TASK REQUIREMENTS: The line with "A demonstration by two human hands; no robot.", the line with "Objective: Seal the", and all lines between them in the material below: return these exactly, and no others.

SOURCE MATERIAL:
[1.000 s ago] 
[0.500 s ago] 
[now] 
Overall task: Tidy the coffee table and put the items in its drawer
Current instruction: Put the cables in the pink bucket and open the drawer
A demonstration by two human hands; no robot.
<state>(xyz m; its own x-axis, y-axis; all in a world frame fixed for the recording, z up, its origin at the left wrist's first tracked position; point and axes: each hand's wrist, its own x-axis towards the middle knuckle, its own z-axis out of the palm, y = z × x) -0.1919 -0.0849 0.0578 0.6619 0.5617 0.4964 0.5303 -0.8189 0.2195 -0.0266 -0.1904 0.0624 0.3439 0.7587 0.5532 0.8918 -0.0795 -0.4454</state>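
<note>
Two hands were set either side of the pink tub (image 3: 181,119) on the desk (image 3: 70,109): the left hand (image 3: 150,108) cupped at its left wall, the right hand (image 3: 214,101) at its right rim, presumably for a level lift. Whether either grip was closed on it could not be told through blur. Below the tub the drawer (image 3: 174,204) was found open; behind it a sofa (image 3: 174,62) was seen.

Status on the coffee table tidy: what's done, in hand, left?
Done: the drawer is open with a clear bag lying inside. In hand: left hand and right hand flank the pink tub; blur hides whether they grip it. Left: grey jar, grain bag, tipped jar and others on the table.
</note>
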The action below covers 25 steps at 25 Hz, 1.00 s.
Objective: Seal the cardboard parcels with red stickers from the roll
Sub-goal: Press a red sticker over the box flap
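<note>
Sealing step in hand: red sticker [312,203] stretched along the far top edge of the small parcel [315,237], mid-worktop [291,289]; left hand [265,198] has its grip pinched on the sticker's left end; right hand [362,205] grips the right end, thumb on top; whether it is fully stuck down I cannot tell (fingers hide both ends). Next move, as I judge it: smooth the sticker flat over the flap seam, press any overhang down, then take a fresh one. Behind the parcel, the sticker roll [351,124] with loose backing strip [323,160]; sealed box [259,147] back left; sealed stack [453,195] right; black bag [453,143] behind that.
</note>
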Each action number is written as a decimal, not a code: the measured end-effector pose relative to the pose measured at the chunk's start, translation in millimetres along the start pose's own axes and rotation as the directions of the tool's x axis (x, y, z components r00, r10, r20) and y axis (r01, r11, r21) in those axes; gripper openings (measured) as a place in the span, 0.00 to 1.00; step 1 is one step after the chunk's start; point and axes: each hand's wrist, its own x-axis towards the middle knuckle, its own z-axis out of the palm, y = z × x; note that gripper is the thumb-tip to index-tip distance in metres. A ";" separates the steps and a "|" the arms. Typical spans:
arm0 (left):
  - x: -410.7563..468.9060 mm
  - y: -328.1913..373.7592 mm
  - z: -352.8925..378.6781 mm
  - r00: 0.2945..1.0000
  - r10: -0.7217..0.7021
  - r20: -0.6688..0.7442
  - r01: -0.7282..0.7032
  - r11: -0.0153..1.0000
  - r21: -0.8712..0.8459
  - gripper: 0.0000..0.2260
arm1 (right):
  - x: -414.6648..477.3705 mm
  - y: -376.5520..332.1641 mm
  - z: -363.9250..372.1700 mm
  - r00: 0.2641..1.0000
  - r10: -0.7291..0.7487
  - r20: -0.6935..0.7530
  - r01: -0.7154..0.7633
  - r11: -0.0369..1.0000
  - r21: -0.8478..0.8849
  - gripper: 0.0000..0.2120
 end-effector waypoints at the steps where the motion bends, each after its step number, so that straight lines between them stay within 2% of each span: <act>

ANSWER BELOW:
A demonstration by two human hands; no robot.
<state>(xyz m; its own x-axis, y-axis; all in a world frame fixed for the recording, z up, its origin at the left wrist's first tracked position; point and axes: each hand's wrist, its own x-axis towards the middle knuckle, its own z-axis out of the palm, y = z × x) -0.1919 -0.0849 0.0578 0.6619 0.5617 0.4964 0.5303 -0.8189 0.2195 -0.0266 -0.1904 0.0624 0.3439 0.7587 0.5532 0.8918 -0.0795 -0.4454</state>
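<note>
Two hands were set either side of the pink tub (image 3: 181,119) on the desk (image 3: 70,109): the left hand (image 3: 150,108) cupped at its left wall, the right hand (image 3: 214,101) at its right rim, presumably for a level lift. Whether either grip was closed on it could not be told through blur. Below the tub the drawer (image 3: 174,204) was found open; behind it a sofa (image 3: 174,62) was seen.

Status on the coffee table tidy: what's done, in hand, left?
Done: the drawer is open with a clear bag lying inside. In hand: left hand and right hand flank the pink tub; blur hides whether they grip it. Left: grey jar, grain bag, tipped jar and others on the table.
</note>
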The action below covers 25 steps at 25 Hz, 1.00 s.
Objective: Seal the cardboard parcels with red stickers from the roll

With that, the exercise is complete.